Now that Ben Bernanke has decided the master plan is to devalue the U.S. dollar indefinitely, so we can pay back our creditors with dollars worth far less than they lent us, most Americans will no longer be able to afford to vacation in non dollar demoninated countries. But there is good news – the foreigners will come to us, as their currencies appreciate and ‘America is on sale!’. This appears to be especially true if you live in a sunshine, coastal state such as FL or CA per Fortune.
- Buyers from Canada, China, Mexico, and elsewhere are snapping up cheap housing in the most troubled markets, like Florida and California. Will foreigners save our housing market?
- ….while those in the U.S. question homeownership, foreigners in search of properties on the cheap have been all too eager to grab a slice of the American Dream. And to re-define it in a way that experts say could help stabilize housing markets in a few states with some of the nation’s most troubled housing markets – namely, Florida and California.
- In the years following the real estate implosion, foreign purchases have been one of the few bright spots in an otherwise gloomy market. In the 12 months ending in March, international sales in the U.S. totaled $82 billion, up from $66 billion in 2010, according to the National Association of Realtors. Canada led the way, making up 23% of sales to foreigners, followed by China, Mexico, the U.K. and India. Argentina and Brazil combined reported a 5% increase in foreign sales, up 2% from last year.
- Admittedly, the trend isn’t likely to turn the U.S. housing market around, since sales to international buyers still make up a small percentage of total sales. But for Florida and California, home purchases by wealthy foreigners and investors have proven significant. More than 40% of all international sales happen in the two states.
- In Florida, Cape Coral, Ft. Lauderdale, Miami, Naples, Fort Myers, Kissimmee (home of Disney World), Orlando and Jacksonville are some of the most popular U.S. cities among international house hunters, according to residential real estate website Trulia, which tracked international views of U.S. properties online. Roughly 20% of all residential sales across the state come from buyers abroad – the majority of which from Canada.
- It helps that home prices in Florida, with its high share of foreclosed homes, have fallen dramatically from their 2006 peak. What’s more, a weaker U.S. dollar, especially against the Canadian dollar, has made snapping up properties in resort and suburban areas even more irresistible. But what it means to own a slice of the American Dream differs vastly for international homebuyers, who see their investments (paid for mostly in cash) as less of a place to raise a family and retire and more of a vacation home available for rent.
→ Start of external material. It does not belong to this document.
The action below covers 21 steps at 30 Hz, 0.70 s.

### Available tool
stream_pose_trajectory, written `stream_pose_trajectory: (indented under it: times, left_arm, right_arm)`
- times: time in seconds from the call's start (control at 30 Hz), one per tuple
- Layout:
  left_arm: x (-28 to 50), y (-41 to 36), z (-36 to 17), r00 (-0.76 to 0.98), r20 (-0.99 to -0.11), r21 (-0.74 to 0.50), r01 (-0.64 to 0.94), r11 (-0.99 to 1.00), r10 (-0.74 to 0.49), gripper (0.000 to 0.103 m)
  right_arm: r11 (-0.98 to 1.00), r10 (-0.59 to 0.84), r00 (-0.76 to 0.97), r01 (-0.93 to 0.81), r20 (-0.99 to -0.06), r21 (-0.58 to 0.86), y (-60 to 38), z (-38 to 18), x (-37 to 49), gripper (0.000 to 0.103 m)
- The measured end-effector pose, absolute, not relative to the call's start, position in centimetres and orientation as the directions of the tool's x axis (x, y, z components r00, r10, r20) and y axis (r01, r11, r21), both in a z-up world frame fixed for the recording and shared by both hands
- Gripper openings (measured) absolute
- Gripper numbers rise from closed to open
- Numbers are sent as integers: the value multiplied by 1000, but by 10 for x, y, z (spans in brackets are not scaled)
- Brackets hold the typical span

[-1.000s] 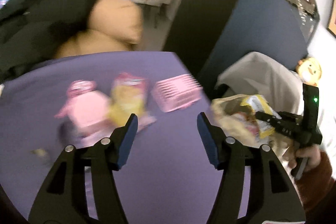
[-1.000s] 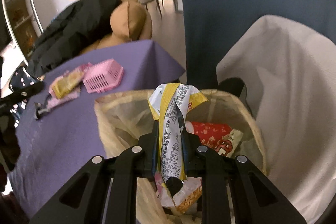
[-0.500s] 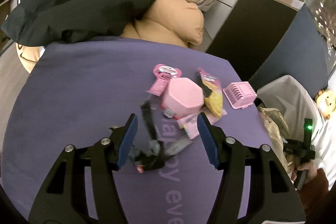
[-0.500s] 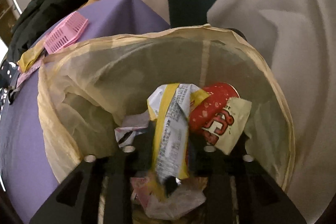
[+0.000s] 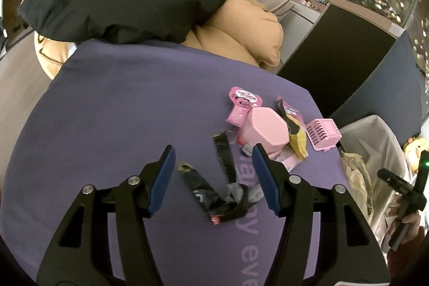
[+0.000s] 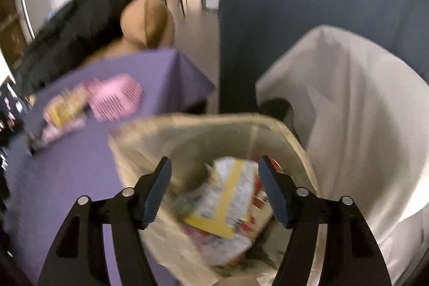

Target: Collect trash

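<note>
Purple cloth covered the counter [image 5: 112, 109] under my left gripper [image 5: 213, 178], whose jaws stood released over a crumpled black wrapper [image 5: 214, 195]. Just beyond lay a pink box [image 5: 266, 129] and a pink basket [image 5: 323, 134]. My right gripper [image 6: 214, 188] hung released above the lined trash bin [image 6: 292, 136], a yellow-striped wrapper [image 6: 225, 203] lying inside.

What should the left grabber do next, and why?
Probably ease the left gripper down and close on the crumpled black wrapper. Its jaws are open, with the wrapper lying between them on the purple tablecloth. The right gripper is open over the trash bag, with the yellow-striped wrapper already lying inside it.
</note>
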State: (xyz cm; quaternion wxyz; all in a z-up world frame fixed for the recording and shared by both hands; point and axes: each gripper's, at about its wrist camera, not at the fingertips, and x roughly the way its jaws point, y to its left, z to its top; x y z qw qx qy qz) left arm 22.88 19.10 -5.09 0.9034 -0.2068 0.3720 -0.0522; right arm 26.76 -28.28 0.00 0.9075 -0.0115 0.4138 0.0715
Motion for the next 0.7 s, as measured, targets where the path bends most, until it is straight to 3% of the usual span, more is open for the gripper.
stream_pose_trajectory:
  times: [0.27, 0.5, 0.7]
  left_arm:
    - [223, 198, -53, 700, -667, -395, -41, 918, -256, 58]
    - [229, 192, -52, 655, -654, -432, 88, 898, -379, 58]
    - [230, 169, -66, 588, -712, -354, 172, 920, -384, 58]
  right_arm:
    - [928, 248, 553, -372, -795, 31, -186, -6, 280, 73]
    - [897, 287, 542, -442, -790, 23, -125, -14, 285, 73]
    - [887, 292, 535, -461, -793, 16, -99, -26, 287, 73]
- California has also gained from foreign buyers. Home prices dropped by 59% between peaking in 2007 and bottoming in 2009. Unlike in Florida, the housing market across parts of the golden state has found a savior of sorts in the Chinese investors who have been gobbling up properties globally. This comes at a time when the costs of buying in China has risen as the country’s government raises interest rates and tightens lending standards to help cool off the racing economy. Among the most popular California cities to foreigners: Los Angeles, San Francisco, Beverly Hills and San Diego.
- One community that has gained most is San Marino, which has largely been sheltered from the housing bust amid an influx of mostly Chinese house hunters snapping up properties in the relatively wealthy residential community. Last year, San Marino recorded its highest annual median home price ever – topping $1.5 million, up 1.6% from the previous year. To Mainland Chinese, the area is often associated with the rich and wealthy. So it’s no surprise that the once predominantly white community in the 1990s has dramatically changed to be more than 50% Asian (primarily Chinese).
- The American Dream isn’t dead — it’s just changing.
For those wondering, San Marino is northeast of LA – never heard of it until this story.
p.s. this comes on the day U.S. existing home sales (90%+) of the market, came in poor again. This has to be incredibly daunting for the bulls who come out each summer, as sales almost always surge (due to seasonal factors). They can’t even get their 3 months of “the housing recovery is here” meme in. On a serious note, if existing home sales can’t rise in these months when most people move and mortgage rates are so low, it truly is awe inspiringly bad. This is the 3rd decline in 4 months!! During the strongest part of the year for moving.
- Home sales fell 3.5 percent last month to a seasonally adjusted annual rate of 4.67 million homes, the National Association of Realtors said Thursday. That’s far below the 6 million that economists say must be sold to sustain a healthy housing market.
- And this year’s pace is lagging behind last year’s total sales. The 4.91 million last year were the weakest sales figures in 13 years.
- The average rate on a 30-year fixed mortgage fell to 4.15 percent this week—the lowest level on records dating back to 1971.